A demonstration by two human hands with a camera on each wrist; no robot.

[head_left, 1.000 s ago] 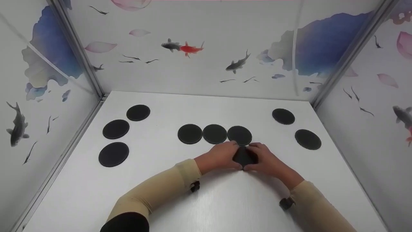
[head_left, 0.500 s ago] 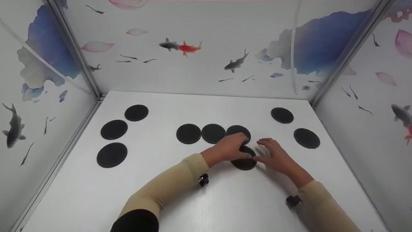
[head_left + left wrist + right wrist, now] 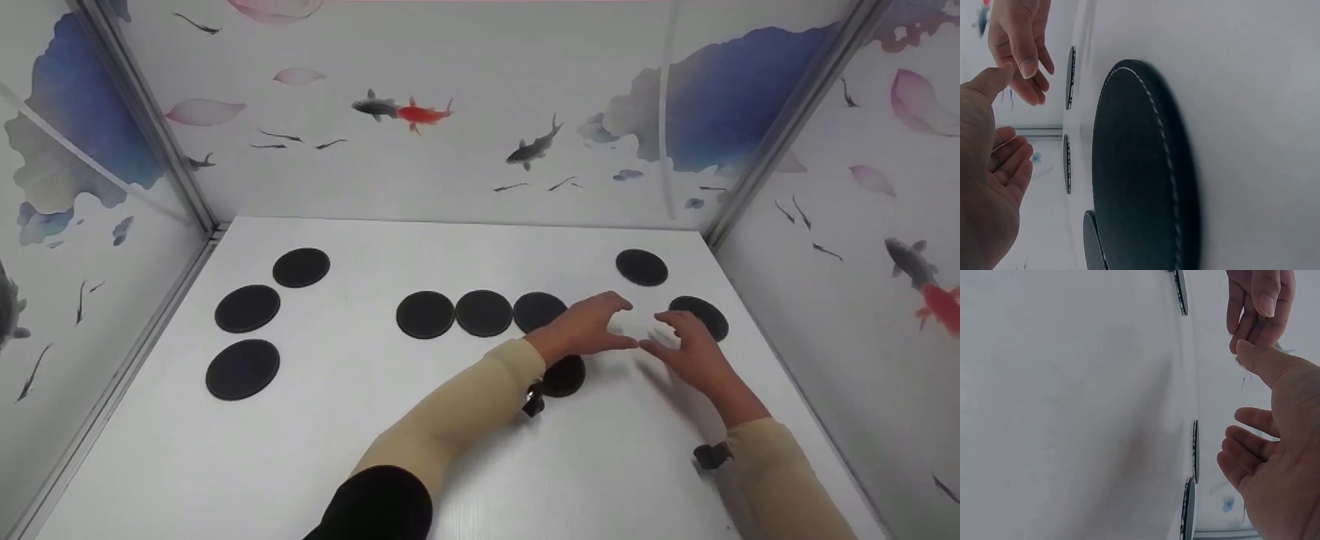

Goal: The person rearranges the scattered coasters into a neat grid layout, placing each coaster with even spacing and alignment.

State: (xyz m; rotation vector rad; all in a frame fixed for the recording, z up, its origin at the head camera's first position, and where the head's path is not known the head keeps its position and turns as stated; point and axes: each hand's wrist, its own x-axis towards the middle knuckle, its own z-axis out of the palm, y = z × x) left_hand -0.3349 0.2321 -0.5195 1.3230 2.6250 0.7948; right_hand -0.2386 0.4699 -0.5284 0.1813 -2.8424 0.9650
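Observation:
Black round coasters with pale edge stitching lie flat on a white table. Three touch in a row: a left coaster (image 3: 425, 315), a middle coaster (image 3: 484, 313) and a right coaster (image 3: 536, 309), partly hidden by my left hand (image 3: 589, 326). Just below that row's right end, a fourth coaster (image 3: 566, 376) is partly covered by my left wrist; it fills the left wrist view. My left hand hovers above the table, thumb and fingers apart, holding nothing. Facing it is my right hand (image 3: 694, 356), also holding nothing, in front of a coaster (image 3: 703, 315) at the right.
Another coaster (image 3: 642, 267) lies at the back right. Three more stand apart at the left: a far coaster (image 3: 301, 267), a middle one and a near coaster (image 3: 242, 370). Walls printed with fish enclose the white table (image 3: 337, 450) at the back and sides.
Both hands have let go of the coaster below the row's right end and moved rightward and up from it. That coaster stays flat on the table. The head view has shifted slightly right.

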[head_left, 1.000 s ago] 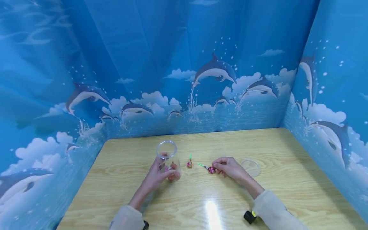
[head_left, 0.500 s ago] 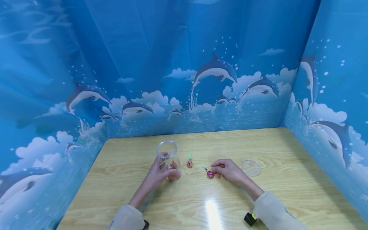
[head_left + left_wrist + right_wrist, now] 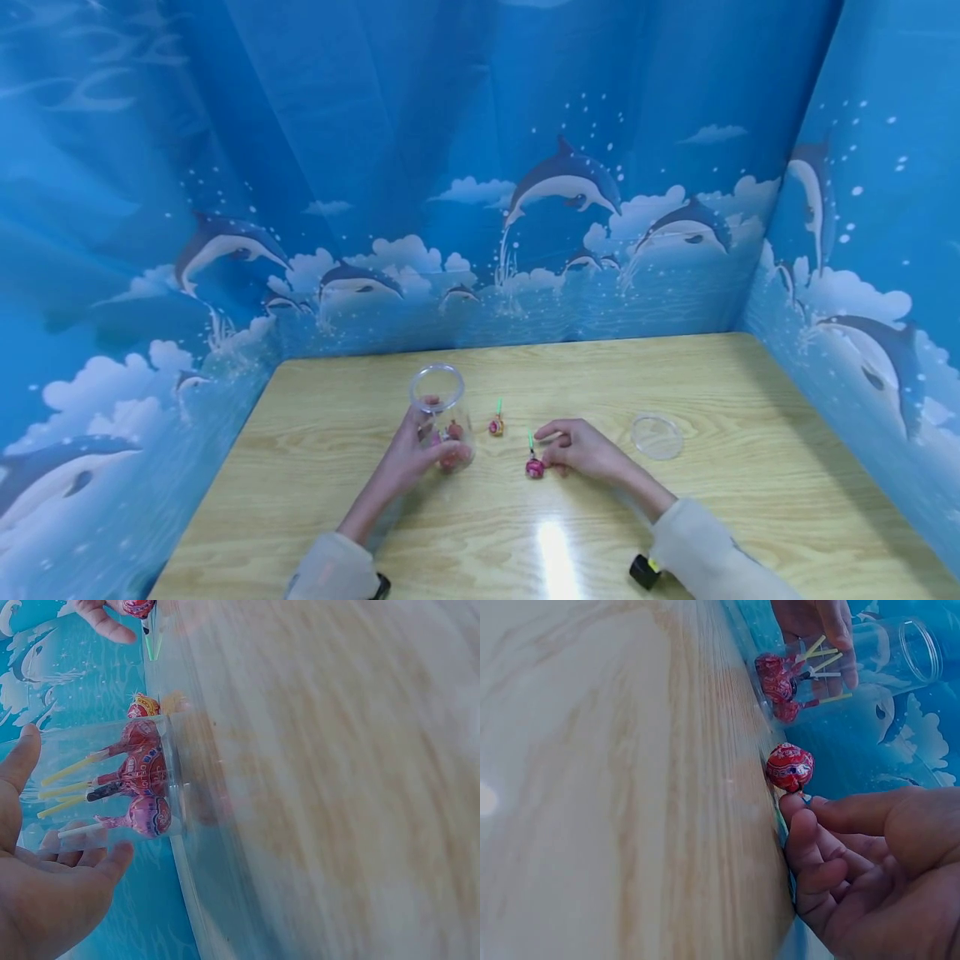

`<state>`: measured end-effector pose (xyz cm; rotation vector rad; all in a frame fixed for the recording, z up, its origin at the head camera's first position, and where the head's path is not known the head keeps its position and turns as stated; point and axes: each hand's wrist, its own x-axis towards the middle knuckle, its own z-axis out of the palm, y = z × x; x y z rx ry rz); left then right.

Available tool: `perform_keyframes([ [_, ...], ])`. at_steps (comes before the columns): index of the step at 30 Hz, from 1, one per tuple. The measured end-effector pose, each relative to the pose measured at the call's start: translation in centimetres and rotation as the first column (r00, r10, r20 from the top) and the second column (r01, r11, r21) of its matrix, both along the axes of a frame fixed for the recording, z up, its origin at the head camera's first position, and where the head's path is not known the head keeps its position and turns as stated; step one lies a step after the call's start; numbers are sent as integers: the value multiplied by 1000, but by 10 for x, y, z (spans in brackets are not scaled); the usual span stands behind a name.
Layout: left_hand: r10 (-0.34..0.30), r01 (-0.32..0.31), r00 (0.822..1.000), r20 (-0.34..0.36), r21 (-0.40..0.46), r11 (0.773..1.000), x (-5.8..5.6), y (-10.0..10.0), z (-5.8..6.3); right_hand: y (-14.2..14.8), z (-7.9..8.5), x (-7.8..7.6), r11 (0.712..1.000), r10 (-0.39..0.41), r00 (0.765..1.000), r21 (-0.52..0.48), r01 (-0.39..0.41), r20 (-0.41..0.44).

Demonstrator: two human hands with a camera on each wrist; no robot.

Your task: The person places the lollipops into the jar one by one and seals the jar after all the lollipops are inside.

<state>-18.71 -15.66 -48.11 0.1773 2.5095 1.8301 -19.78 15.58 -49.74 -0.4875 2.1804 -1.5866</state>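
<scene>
My left hand (image 3: 408, 458) holds a clear plastic jar (image 3: 438, 410) upright on the table, its fingers and thumb round the lower wall. Several wrapped lollipops (image 3: 146, 769) with yellow and white sticks stand heads down inside. To the right, my right hand (image 3: 581, 450) has a lollipop (image 3: 535, 468) in a red-pink wrapper at its fingertips. The right wrist view shows thumb and forefinger pinching it just below the round head (image 3: 790, 766). Its green stick points away from me in the head view. Between the jar and that hand lies another lollipop (image 3: 497, 427), orange and red with a green stick.
A round clear lid (image 3: 657, 437) lies on the wooden table (image 3: 360, 508) beyond the right wrist. Blue dolphin-print curtains (image 3: 420, 167) enclose the back and sides. A black device (image 3: 643, 572) is by the right sleeve.
The lollipop at my right hand has swung round: its stick pointed left and now points away, and its head sits slightly closer to me. The left hand and jar have stayed put.
</scene>
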Motion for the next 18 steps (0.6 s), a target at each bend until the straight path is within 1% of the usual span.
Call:
perform_keyframes([
  [3, 0, 0, 1000, -2, 2, 1000, 0, 0, 1, -4, 1, 0, 1000, 20, 1000, 2, -20, -5],
  [7, -3, 3, 1000, -1, 2, 1000, 0, 0, 1, -10, 1, -2, 998, 26, 998, 56, -23, -48],
  [11, 1, -1, 1000, 2, -9, 1000, 0, 0, 1, -16, 2, -8, 991, 22, 990, 137, -3, -139],
  [14, -2, 2, 1000, 8, -2, 1000, 1, 0, 2, -19, 1, -13, 983, 23, 982, 182, 12, -186],
  [18, -5, 5, 1000, 13, 20, 1000, 3, 1, 3, -24, 0, -19, 979, 12, 984, 202, 25, -178],
])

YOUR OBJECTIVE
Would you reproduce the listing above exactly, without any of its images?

RESULT FOR THIS EXERCISE
A demonstration by two human hands with a camera on each wrist; no robot.

[head_left, 1.000 s ago] 
[head_left, 0.500 s ago] 
[head_left + left wrist + right wrist, now] 

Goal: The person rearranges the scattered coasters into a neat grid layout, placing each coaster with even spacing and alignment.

State: (xyz m; rotation vector rad; all in a frame fixed for the recording, z up, its origin at the head camera's first position, and where the head's path is not known the head keeps its position and turns as stated; point and axes: each hand's wrist, its own x-axis towards the middle knuckle, its own z-axis out of the palm, y = z × x) left_hand -0.3349 0.2321 -0.5195 1.3230 2.6250 0.7948; right_hand -0.2386 0.4699 -0.5284 0.1813 -2.8424 0.9650
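Observation:
Black round coasters with pale edge stitching lie flat on a white table. Three touch in a row: a left coaster (image 3: 425, 315), a middle coaster (image 3: 484, 313) and a right coaster (image 3: 536, 309), partly hidden by my left hand (image 3: 589, 326). Just below that row's right end, a fourth coaster (image 3: 566, 376) is partly covered by my left wrist; it fills the left wrist view. My left hand hovers above the table, thumb and fingers apart, holding nothing. Facing it is my right hand (image 3: 694, 356), also holding nothing, in front of a coaster (image 3: 703, 315) at the right.
Another coaster (image 3: 642, 267) lies at the back right. Three more stand apart at the left: a far coaster (image 3: 301, 267), a middle one and a near coaster (image 3: 242, 370). Walls printed with fish enclose the white table (image 3: 337, 450) at the back and sides.
Both hands have let go of the coaster below the row's right end and moved rightward and up from it. That coaster stays flat on the table. The head view has shifted slightly right.
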
[head_left, 1.000 s ago] 
[head_left, 0.500 s ago] 
[head_left + left_wrist + right_wrist, now] 

`<state>`: measured end-effector pose (xyz cm; rotation vector rad; all in a frame fixed for the recording, z up, its origin at the head camera's first position, and where the head's path is not known the head keeps its position and turns as stated; point and axes: each hand's wrist, its own x-axis towards the middle knuckle, its own z-axis out of the palm, y = z × x; x y z rx ry rz); left then right.

Available tool: `perform_keyframes([ [_, ...], ])`. at_steps (comes before the columns): index of the step at 30 Hz, from 1, one per tuple. The measured end-effector pose, each relative to the pose measured at the call's start: translation in centimetres and rotation as the first column (r00, r10, r20 from the top) and the second column (r01, r11, r21) of its matrix, both along the axes of a frame fixed for the recording, z up, its origin at the head camera's first position, and where the head's path is not known the head keeps its position and turns as stated; step one lies a step after the call's start; numbers are sent as integers: the value multiplied by 1000, but by 10 for x, y, z (spans in brackets are not scaled); the usual span stands behind a name.
Layout: left_hand: r10 (-0.34..0.30), r01 (-0.32..0.31), r00 (0.822..1.000), r20 (-0.34..0.36), r21 (-0.40..0.46), r11 (0.773..1.000), x (-5.8..5.6), y (-10.0..10.0), z (-5.8..6.3); right_hand: y (-14.2..14.8), z (-7.9..8.5), x (-7.8..7.6), r11 (0.712..1.000), r10 (-0.39..0.41), r00 (0.765..1.000), r21 (-0.52..0.48), r01 (-0.39..0.41), r20 (-0.41..0.44).

Demonstrator: two human hands with a camera on each wrist; no robot.

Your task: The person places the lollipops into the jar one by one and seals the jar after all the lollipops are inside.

<state>-18.71 -15.66 -48.11 0.1773 2.5095 1.8301 -19.78 15.58 -49.74 -0.4875 2.1804 -1.5866</state>
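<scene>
My left hand (image 3: 408, 458) holds a clear plastic jar (image 3: 438, 410) upright on the table, its fingers and thumb round the lower wall. Several wrapped lollipops (image 3: 146, 769) with yellow and white sticks stand heads down inside. To the right, my right hand (image 3: 581, 450) has a lollipop (image 3: 535, 468) in a red-pink wrapper at its fingertips. The right wrist view shows thumb and forefinger pinching it just below the round head (image 3: 790, 766). Its green stick points away from me in the head view. Between the jar and that hand lies another lollipop (image 3: 497, 427), orange and red with a green stick.
A round clear lid (image 3: 657, 437) lies on the wooden table (image 3: 360, 508) beyond the right wrist. Blue dolphin-print curtains (image 3: 420, 167) enclose the back and sides. A black device (image 3: 643, 572) is by the right sleeve.
The lollipop at my right hand has swung round: its stick pointed left and now points away, and its head sits slightly closer to me. The left hand and jar have stayed put.
</scene>
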Motion for the next 18 steps (0.6 s), a target at each bend until the straight path is within 1% of the usual span.
Call:
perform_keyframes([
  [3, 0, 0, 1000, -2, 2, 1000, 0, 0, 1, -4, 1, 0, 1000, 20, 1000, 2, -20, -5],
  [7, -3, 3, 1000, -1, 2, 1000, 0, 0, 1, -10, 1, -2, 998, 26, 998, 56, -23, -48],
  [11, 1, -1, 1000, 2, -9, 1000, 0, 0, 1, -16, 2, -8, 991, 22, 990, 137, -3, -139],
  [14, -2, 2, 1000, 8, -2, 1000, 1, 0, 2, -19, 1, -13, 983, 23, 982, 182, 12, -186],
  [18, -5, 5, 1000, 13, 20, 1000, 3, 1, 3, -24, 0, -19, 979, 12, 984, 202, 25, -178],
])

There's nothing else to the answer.